Exercise brief
Find every line below with "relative" in it and give only how many there are.

[Start of Attachment]

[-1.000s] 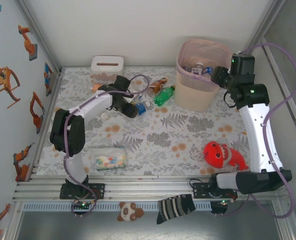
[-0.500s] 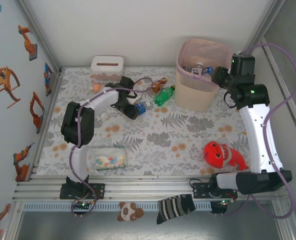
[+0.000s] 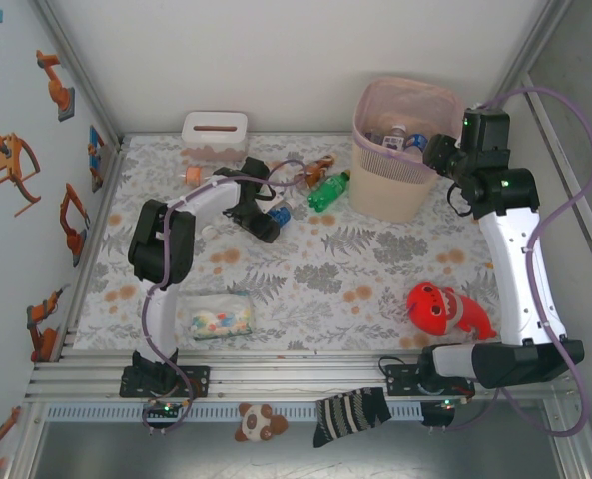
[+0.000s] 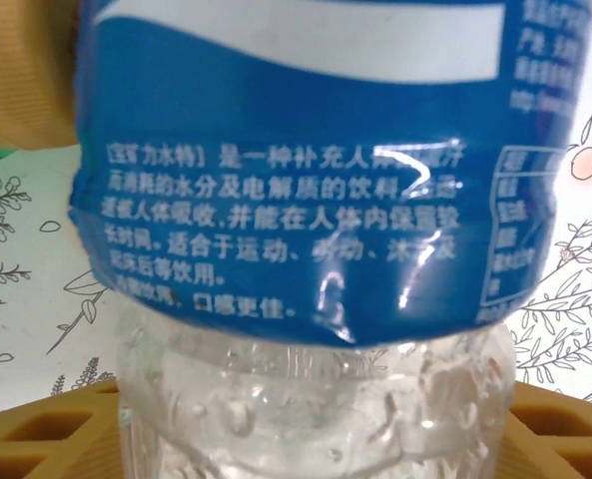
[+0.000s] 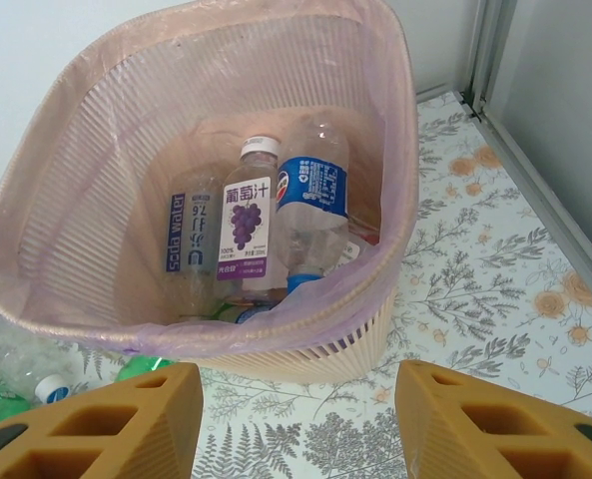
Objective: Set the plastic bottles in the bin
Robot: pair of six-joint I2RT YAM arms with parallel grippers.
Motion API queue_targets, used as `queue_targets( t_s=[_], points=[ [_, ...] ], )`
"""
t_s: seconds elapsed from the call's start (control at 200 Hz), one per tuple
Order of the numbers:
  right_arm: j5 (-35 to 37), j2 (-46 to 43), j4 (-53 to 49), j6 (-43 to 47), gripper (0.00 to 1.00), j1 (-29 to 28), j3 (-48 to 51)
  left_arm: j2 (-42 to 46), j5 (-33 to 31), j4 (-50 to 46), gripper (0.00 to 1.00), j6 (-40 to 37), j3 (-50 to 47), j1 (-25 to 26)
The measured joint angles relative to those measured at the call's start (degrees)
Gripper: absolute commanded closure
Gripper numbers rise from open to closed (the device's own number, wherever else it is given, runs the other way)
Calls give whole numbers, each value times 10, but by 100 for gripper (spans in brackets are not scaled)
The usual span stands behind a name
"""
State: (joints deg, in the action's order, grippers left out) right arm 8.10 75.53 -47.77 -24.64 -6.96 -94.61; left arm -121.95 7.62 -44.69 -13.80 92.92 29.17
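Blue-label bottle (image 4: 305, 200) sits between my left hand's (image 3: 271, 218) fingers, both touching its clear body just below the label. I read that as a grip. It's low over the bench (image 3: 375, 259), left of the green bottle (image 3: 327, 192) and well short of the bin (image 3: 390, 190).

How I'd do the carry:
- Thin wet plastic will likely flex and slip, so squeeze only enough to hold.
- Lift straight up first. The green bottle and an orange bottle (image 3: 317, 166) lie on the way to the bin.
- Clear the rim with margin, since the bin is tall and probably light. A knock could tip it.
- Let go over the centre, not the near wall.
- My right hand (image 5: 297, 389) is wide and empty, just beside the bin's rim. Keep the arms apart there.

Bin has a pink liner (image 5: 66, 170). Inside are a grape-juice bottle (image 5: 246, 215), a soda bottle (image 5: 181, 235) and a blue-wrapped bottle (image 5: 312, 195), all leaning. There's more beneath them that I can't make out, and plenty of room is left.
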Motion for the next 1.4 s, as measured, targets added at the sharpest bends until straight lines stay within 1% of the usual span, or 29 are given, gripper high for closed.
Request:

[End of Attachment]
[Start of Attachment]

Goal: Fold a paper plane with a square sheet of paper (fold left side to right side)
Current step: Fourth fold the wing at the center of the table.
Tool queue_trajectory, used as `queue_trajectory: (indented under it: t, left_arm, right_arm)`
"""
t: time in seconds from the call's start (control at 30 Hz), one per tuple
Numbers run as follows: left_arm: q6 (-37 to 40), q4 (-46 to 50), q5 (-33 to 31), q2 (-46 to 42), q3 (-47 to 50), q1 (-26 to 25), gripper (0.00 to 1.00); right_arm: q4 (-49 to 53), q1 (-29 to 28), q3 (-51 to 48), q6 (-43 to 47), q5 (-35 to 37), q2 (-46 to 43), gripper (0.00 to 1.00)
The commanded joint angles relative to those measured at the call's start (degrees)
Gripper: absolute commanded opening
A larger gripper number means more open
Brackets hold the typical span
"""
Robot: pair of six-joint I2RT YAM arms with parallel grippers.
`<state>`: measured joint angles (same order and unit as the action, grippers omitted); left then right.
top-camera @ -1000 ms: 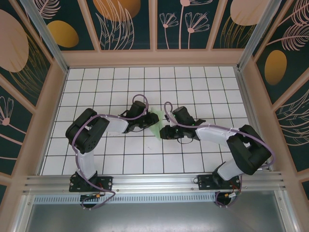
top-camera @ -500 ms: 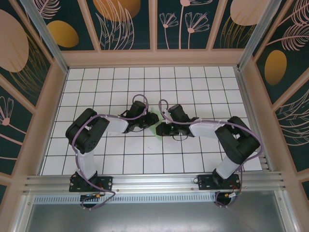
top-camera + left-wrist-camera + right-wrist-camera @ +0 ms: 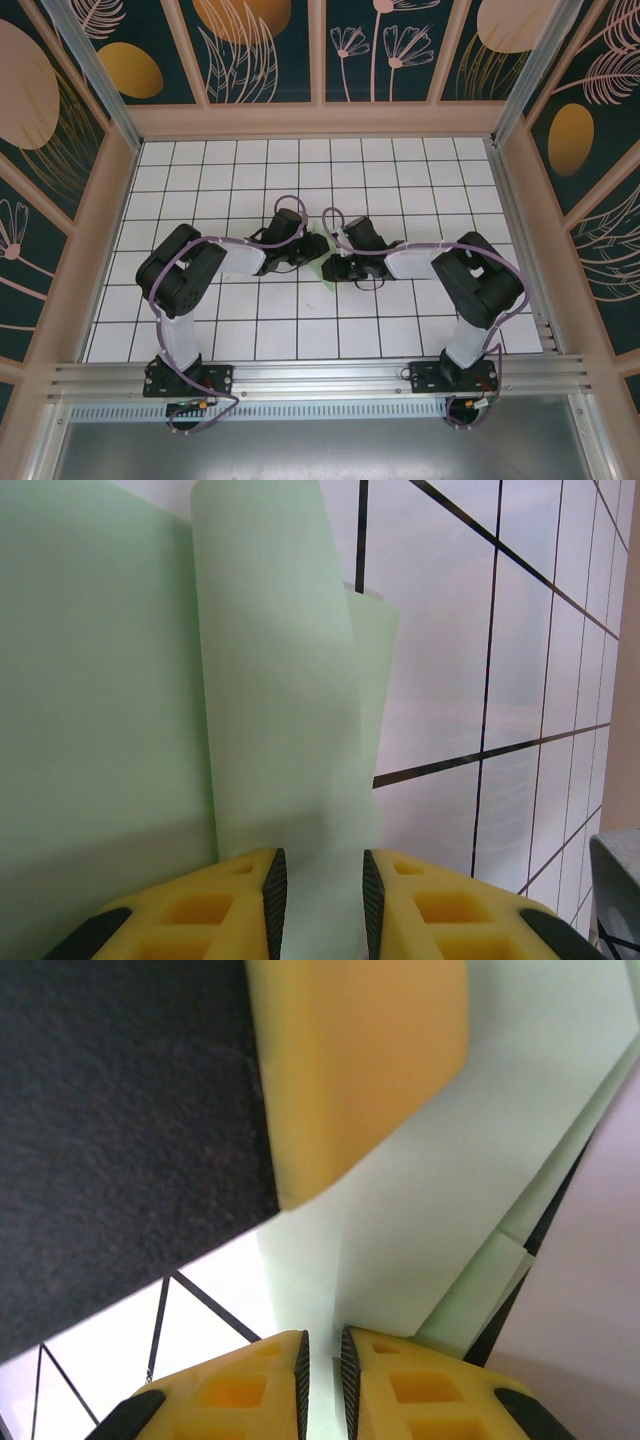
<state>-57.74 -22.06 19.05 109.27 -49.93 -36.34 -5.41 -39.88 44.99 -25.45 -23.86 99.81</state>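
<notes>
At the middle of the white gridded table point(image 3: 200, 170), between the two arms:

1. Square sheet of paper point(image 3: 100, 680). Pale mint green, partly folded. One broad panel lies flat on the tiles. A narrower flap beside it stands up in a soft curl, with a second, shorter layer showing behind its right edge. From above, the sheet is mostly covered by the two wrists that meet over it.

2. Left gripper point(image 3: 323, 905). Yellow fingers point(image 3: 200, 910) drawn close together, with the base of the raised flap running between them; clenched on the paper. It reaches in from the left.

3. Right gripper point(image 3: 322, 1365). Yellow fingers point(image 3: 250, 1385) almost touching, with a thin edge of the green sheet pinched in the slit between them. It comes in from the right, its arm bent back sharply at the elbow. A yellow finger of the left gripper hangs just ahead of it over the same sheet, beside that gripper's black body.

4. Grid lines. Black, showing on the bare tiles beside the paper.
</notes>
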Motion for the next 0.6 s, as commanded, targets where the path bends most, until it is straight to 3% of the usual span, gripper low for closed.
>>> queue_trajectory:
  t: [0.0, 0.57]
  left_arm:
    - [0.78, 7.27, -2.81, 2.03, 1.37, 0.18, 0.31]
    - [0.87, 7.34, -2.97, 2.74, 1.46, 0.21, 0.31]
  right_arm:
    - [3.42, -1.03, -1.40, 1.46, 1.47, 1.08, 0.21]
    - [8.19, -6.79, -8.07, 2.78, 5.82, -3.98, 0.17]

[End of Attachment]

Response to the task
2